With the entries below as the source, tally the lines that contain the string "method" and give the number only.

╭─ INPUT MATERIAL

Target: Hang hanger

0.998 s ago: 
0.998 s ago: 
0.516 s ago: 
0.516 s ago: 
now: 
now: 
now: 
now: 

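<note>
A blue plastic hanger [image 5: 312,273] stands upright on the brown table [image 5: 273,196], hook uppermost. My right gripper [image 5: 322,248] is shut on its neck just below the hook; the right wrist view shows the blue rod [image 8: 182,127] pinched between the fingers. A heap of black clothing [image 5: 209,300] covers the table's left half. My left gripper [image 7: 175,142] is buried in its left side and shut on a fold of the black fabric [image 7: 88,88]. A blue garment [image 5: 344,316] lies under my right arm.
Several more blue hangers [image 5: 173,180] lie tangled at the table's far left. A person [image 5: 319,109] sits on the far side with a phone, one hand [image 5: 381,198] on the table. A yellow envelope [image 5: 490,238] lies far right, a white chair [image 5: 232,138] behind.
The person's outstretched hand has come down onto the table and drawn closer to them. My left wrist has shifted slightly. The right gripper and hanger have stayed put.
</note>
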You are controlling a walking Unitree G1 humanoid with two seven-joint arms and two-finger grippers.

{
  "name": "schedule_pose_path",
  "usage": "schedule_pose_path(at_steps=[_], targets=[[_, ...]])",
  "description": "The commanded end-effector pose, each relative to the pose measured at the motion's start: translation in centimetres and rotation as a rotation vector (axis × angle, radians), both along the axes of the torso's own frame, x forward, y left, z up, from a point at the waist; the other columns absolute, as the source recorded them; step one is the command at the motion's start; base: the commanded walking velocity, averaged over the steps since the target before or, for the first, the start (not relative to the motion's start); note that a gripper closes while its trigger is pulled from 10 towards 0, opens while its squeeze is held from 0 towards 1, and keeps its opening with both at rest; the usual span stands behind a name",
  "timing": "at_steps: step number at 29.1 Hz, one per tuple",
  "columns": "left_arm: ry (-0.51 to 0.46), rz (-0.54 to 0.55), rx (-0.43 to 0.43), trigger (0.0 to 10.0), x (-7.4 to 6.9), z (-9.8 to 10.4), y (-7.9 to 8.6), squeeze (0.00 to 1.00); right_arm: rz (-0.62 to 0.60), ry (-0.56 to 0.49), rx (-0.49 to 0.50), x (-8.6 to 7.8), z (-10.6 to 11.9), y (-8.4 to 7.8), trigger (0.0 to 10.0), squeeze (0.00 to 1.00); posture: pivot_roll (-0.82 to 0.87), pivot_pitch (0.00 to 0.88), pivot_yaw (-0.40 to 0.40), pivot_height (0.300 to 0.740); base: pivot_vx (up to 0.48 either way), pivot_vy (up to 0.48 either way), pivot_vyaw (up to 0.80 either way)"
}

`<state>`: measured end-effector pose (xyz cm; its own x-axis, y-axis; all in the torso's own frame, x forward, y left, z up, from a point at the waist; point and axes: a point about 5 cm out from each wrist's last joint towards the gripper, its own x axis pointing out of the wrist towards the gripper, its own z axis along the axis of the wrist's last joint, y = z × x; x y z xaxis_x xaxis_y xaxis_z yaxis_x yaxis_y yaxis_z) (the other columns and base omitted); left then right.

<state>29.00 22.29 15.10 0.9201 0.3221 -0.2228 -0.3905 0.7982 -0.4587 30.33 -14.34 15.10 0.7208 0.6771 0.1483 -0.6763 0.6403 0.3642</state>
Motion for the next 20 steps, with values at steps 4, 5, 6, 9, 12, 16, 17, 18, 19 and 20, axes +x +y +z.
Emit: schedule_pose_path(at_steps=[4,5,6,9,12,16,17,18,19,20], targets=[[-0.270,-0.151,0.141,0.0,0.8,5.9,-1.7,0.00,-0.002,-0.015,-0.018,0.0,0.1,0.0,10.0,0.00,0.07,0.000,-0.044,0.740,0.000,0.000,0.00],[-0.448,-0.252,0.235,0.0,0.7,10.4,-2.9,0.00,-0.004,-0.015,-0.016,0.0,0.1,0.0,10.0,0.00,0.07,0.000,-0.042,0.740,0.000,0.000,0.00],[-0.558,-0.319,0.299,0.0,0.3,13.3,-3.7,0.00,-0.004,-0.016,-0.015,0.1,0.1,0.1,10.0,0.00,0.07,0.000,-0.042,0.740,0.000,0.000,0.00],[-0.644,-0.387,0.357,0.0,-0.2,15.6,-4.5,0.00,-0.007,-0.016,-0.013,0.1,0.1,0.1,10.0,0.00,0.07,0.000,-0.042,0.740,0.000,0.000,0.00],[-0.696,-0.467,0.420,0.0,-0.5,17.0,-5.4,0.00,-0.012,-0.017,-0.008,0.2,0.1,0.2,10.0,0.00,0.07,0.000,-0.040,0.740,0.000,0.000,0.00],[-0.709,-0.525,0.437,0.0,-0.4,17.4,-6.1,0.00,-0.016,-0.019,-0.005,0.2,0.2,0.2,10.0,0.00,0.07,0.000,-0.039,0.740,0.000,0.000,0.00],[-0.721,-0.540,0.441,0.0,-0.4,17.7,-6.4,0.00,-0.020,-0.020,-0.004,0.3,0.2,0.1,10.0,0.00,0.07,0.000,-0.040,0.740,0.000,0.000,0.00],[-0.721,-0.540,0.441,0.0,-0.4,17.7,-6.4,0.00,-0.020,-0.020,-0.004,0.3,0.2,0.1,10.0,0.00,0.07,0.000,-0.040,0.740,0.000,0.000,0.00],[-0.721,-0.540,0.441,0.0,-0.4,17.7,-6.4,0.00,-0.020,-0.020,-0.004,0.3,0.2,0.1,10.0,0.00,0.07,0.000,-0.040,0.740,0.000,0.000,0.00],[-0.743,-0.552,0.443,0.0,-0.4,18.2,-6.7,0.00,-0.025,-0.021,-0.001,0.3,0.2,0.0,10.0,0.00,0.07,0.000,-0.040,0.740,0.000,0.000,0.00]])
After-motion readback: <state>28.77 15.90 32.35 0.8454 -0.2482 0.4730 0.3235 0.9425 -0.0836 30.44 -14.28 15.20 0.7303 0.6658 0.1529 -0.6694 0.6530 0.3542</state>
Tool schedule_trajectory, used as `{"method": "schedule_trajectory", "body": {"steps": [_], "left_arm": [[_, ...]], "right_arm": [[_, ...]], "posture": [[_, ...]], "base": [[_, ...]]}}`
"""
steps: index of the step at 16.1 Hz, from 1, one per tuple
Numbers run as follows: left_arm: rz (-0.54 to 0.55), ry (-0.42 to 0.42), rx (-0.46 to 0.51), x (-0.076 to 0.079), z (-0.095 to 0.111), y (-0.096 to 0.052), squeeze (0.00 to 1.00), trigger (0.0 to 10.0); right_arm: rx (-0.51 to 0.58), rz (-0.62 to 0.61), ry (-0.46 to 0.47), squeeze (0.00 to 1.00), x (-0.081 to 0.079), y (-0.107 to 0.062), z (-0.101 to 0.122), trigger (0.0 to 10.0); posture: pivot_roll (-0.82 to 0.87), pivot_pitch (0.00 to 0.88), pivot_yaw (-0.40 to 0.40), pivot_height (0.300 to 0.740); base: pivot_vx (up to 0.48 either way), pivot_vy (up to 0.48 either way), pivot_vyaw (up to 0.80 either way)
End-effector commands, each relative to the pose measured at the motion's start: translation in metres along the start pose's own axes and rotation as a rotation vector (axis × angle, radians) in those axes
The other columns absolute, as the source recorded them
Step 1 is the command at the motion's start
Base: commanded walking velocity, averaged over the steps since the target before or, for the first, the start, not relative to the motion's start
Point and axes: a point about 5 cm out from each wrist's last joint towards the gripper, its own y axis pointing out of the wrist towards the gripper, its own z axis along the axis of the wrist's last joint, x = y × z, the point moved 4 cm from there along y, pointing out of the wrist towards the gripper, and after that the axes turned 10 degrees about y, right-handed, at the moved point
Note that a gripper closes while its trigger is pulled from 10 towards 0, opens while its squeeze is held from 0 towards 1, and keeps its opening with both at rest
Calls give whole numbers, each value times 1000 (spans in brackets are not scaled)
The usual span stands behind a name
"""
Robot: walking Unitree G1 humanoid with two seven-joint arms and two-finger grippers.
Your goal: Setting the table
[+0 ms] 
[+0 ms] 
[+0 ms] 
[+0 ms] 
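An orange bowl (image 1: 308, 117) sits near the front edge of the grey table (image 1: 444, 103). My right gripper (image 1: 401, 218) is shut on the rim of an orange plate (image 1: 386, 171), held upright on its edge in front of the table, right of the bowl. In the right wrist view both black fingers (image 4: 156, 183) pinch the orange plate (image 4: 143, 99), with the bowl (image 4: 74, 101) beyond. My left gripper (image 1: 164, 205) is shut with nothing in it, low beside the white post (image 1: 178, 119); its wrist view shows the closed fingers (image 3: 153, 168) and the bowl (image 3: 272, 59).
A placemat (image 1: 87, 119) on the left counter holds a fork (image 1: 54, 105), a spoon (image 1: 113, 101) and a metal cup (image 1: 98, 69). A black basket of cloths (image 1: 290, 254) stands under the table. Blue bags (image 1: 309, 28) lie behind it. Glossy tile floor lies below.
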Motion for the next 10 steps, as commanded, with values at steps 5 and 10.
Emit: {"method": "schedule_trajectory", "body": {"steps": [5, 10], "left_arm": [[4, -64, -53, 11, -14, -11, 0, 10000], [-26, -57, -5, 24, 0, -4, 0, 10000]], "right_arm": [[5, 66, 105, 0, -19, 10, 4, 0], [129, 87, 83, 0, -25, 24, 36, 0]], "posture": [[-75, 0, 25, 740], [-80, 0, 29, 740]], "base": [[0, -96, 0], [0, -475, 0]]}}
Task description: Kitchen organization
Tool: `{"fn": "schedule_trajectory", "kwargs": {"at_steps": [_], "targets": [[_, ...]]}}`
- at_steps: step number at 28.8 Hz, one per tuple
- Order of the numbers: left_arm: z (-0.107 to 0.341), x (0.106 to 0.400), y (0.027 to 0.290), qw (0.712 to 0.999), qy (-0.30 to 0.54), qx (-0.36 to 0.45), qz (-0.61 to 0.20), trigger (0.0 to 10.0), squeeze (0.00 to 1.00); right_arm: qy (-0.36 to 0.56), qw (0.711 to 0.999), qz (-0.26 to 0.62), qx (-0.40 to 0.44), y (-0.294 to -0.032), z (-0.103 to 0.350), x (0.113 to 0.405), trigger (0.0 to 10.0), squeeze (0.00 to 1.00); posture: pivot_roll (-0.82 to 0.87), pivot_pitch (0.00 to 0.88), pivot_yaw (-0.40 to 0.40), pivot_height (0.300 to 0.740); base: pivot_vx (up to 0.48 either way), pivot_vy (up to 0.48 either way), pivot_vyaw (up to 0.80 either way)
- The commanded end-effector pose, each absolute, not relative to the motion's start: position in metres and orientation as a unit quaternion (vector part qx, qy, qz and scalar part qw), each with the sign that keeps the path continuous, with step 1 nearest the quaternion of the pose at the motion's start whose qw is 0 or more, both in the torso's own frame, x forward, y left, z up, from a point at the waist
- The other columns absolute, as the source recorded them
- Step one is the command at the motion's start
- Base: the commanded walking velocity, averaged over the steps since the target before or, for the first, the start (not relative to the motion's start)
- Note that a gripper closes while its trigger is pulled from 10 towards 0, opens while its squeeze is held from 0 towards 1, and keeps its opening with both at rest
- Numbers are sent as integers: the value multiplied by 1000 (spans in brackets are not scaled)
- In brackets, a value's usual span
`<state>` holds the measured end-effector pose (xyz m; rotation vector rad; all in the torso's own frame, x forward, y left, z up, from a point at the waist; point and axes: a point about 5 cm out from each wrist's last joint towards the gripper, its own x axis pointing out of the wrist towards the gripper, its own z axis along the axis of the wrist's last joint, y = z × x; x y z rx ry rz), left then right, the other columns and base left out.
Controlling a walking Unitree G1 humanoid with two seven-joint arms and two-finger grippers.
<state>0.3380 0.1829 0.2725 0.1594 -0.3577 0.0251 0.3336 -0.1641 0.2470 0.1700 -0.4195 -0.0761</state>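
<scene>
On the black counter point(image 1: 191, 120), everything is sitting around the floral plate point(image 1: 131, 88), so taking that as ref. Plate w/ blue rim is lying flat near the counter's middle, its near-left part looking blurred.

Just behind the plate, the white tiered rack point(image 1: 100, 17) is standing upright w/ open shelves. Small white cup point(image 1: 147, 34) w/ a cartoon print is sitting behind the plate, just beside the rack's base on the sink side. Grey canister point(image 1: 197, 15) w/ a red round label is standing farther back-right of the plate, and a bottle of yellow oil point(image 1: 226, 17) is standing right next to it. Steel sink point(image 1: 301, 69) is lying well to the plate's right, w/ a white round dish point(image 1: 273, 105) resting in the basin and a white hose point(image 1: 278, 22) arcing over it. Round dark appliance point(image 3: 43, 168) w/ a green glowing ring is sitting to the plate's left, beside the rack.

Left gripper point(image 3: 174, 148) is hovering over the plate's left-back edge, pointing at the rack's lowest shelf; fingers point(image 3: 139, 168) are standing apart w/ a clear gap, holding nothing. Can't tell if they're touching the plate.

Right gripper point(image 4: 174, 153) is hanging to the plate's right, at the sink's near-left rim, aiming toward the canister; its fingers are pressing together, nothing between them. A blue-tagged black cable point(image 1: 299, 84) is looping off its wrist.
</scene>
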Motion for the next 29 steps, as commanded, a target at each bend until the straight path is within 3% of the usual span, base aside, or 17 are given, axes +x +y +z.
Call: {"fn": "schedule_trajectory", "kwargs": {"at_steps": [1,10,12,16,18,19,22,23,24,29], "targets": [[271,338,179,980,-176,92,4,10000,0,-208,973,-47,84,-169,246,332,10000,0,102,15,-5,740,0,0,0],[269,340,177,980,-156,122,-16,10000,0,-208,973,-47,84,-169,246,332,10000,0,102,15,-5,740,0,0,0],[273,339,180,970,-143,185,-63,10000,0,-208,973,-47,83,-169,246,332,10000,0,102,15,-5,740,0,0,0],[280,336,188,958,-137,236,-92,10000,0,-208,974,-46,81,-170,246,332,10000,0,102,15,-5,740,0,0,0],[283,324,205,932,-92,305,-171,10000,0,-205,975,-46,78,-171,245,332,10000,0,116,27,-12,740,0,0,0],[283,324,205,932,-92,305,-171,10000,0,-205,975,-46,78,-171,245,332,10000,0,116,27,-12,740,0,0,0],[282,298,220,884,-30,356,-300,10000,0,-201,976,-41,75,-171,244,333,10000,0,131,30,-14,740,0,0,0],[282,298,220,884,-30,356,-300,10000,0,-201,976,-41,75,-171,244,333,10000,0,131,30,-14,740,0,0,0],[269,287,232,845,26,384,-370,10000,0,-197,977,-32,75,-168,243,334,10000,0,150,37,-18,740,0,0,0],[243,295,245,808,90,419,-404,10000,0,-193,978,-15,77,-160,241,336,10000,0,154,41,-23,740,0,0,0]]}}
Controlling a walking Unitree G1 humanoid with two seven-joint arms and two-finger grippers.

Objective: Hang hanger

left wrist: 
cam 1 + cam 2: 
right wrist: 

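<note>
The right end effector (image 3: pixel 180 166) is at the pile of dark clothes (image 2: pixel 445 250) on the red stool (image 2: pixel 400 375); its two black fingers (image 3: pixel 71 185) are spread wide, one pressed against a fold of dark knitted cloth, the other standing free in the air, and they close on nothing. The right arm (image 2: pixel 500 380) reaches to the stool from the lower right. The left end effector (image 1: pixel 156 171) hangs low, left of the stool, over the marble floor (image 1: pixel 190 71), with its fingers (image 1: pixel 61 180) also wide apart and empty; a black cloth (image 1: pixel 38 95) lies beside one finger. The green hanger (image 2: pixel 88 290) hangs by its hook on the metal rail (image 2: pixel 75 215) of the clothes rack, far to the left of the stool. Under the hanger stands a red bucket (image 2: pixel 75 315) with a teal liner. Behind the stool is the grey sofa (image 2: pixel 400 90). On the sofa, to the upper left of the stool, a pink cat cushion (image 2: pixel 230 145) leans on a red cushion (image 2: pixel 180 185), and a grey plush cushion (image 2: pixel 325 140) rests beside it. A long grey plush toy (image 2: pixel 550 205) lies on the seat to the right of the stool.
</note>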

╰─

PROBLEM SOLUTION
2